Judicial review of PEQF dismissed as ‘far too late’
The chief constable of Lincolnshire Police has had his bid for a judicial review into plans for new entry routes into policing dismissed on a technicality.
From 2020, the College of Policing plans to implement the Police Education Qualifications Framework (PEQF) which means that new recruits will either have to have a degree or agree to study for one once they are appointed.
Chief Constable Bill Skelly had applied for the review to allow for an evaluation of the new system and had called for its implementation to be delayed until 2023.
At a hearing on Thursday (December 5) the application was dismissed due to a difference of opinion as to when the college made its decision. While Lincolnshire Police stated the decision was made in May 2019, the College said it was November 2018.

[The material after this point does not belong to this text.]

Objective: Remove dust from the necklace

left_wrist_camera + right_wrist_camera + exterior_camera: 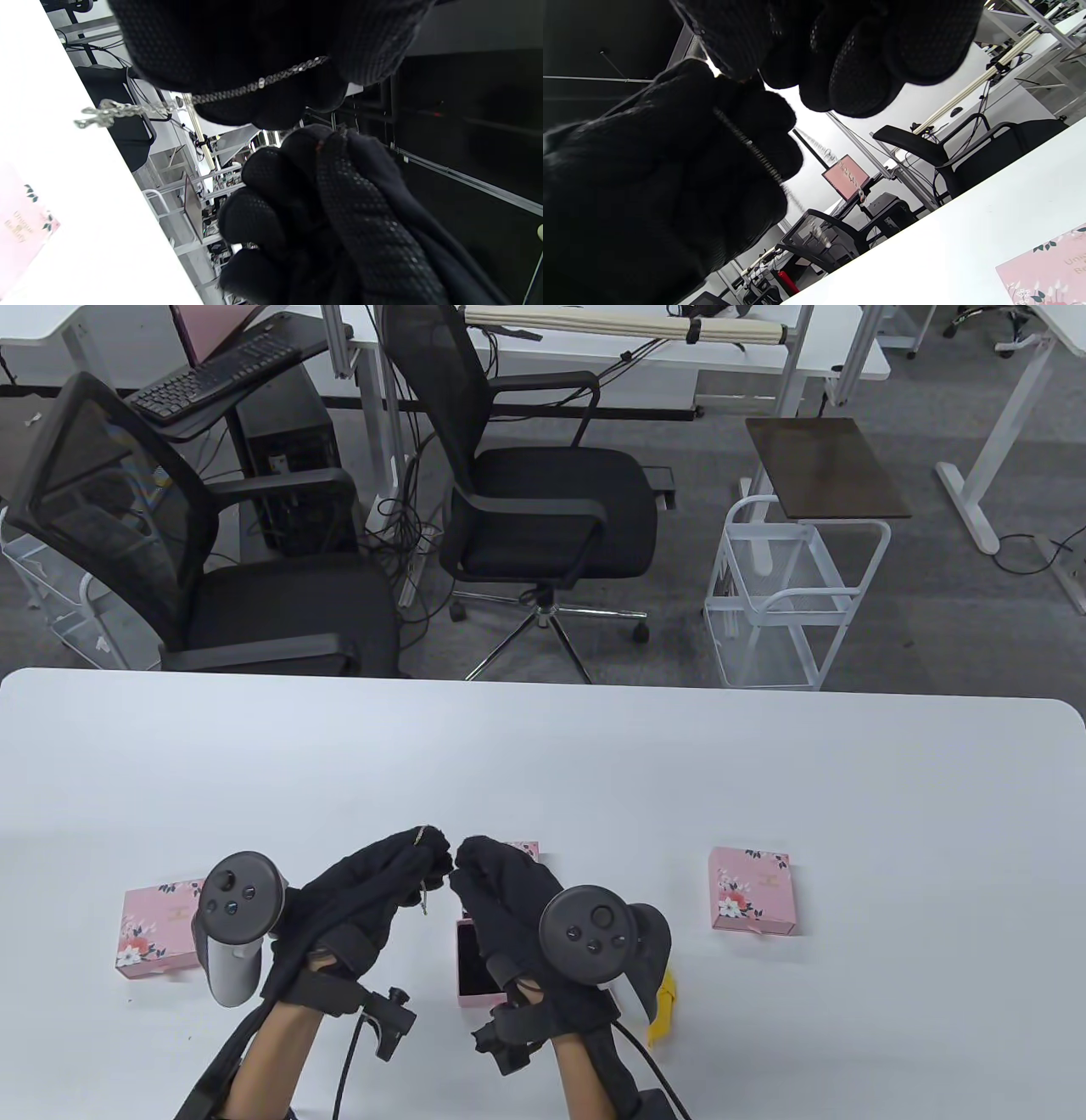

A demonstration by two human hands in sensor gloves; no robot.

Lincolnshire Police put forward a lengthy argument on the lack of merit of the PEQF and the impact on the force. However, the college said that, while it objected to the grounds put forward, it was unnecessary to address them.
The college claimed decisions on the implementation of the PEQF and possible extensions to the phasing in timetable, were conveyed to chief constables on November 30, 2018, which put the application for judicial review beyond the three months allowed.
High Court Judge Mr Justice Swift had earlier said that none of the grounds put forward by the force were arguable as the application was “in reality a challenge to a decision made in the course of 2018, and has therefore been commenced far too late”.
The judgment is likely to have wider implications for policing developments conveyed through the National Police Chiefs’ Council (NPCC) and the subsequent consultation with police and crime commissioners (PCCs).
It could mean that decisions taken to progress initiatives in working groups and discussed at Chief Constables’ Council mean they could become legally binding.
Many PCCs are angry with the imposition of the PEQF as they will have a huge financial impact on their forces and mean new recruits spend a vast amount of their time in classrooms and not on the streets. They also feel they were not consulted on its implementation.
Mr Skelly said he was disappointed that the judge had allowed the judicial review to be dismissed on a technicality.
“I wanted to give time for a legitimate evaluation of the new system being imposed across the country and for the results to be assessed and any adjustments made,” he said.
“We submitted a detailed challenge on the merits of the PEQF and the insufficient preparation that has been undertaken by the College of Policing. Unfortunately, the College chose to ignore the merits of our concerns and sought to strike out the legal case on a technicality.”
Mr Skelly said he was now considering whether further legal action should be taken forward. “This remains a serious option for Lincolnshire Police as the impact of PEQF is so disastrous and means the effective removal of 40 frontline officers,” he said. “This is a loss of police officers that cannot be afforded and it would create a harmful impact on policing in the county.”
Mr Skelly said he expected to be in a position to make a more detailed statement following the General Election.
The College of Policing’s deputy chief constable Bernie O’Reilly welcomed the court’s decision, and said: “We want every officer to be properly prepared and recognised for the difficult job they do every day.”